That is the applied version of the relational-state problem. CAD generation is full of bindings. The seat panel must bind to the intended load-bearing function. The leg geometry must bind to stability. The joint type must bind to assembly direction and tolerance. The material must bind to manufacturing limits. The dimensions must stay inside a valid parameter space. The generated script must preserve those relationships when it becomes geometry.

MUSE shows that the current generation pipeline can lose those bindings at multiple points. The code may run, but the components overlap. The geometry may be valid, but the object may not function. The assembly graph may be topologically close, but the parameter choices may shift the object into a different design category. A chair becomes a bench, a kids’ chair, or a bed depending on parameter settings. Apparently, even furniture has identity issues.

The benchmark’s evaluation design is therefore more important than any single leaderboard number. It separates surface success from operational success. That is exactly the separation business AI needs.

The combined conclusion: structured AI needs relational integrity

Read together, these papers point to a practical concept: relational integrity.

Relational integrity is the ability of an AI system to preserve and apply the right relationships among entities, attributes, constraints, and actions throughout a task. It is not the same as factual accuracy. It is not the same as code execution. It is not the same as visual similarity. It is the connective tissue that makes structured outputs usable.

A simple way to express the deployment problem is:

$$ \text{Operational value} \approx \text{surface validity} \times \text{relational integrity} \times \text{intent alignment} $$

This is not a measurement formula from the papers. It is a business interpretation. The point is that the terms behave like gates. If an output looks good but loses the relationship between the requirement and the generated artifact, the operational value drops. If code runs but violates the assembly constraint, the operational value drops. If a workflow completes but applies the wrong approval state to the wrong transaction, the operational value drops. Multiplication is cruel that way. Management dashboards often prefer averages because averages are kinder to failure.

The rebinding paper shows that even in a controlled setting, the model’s internal success may rely on local retrieval-time routing rather than a robust global state update. The MUSE paper shows that in a realistic engineering setting, outputs can pass earlier checks and still fail the deeper relational task.
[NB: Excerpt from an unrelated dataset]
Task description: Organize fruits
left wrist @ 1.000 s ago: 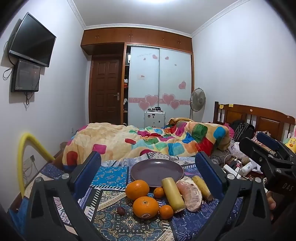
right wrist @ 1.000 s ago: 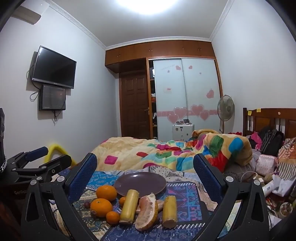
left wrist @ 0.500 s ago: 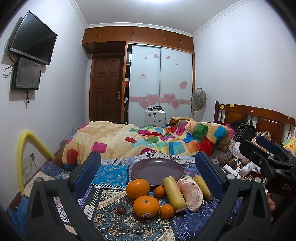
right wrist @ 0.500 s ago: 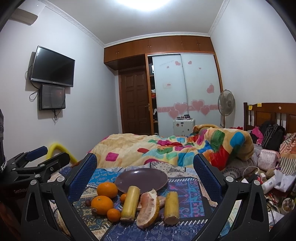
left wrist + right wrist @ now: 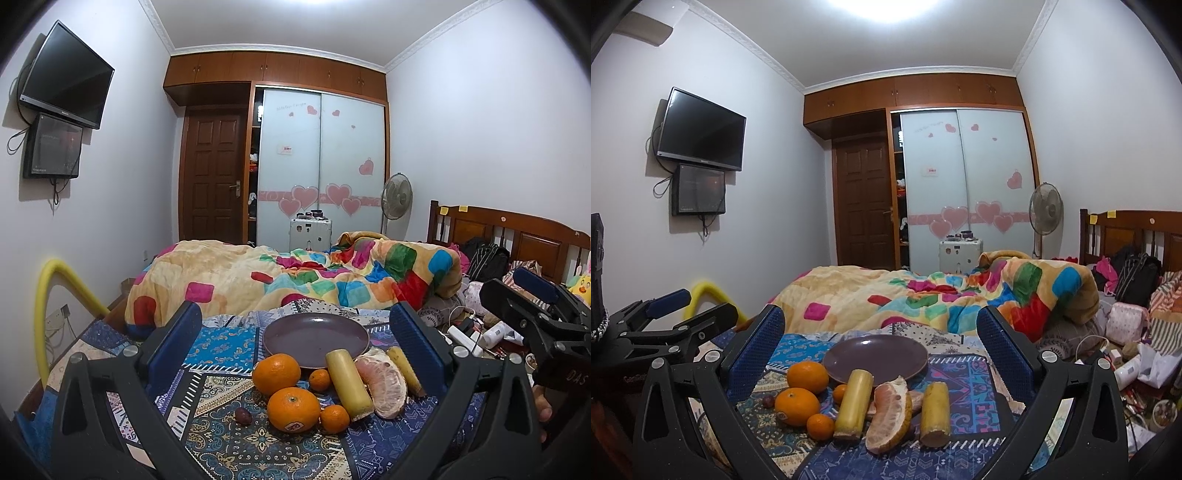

The chain looks like this:

  1. LLMs must bind entities to attributes and update or reinterpret those bindings when context changes.
  2. In controlled dynamic tracking, models may solve this through retrieval-conditioned rebinding rather than a full updated world model.
  3. In CAD generation, useful output requires coherent preservation of many bindings: components, interfaces, dimensions, materials, tolerances, functions, and assembly constraints.
  4. Standard success signals — executable code, plausible shape, geometric validity — do not prove those bindings survived.
  5. Therefore, business-facing AI systems need evaluations that test relational state at the point of use.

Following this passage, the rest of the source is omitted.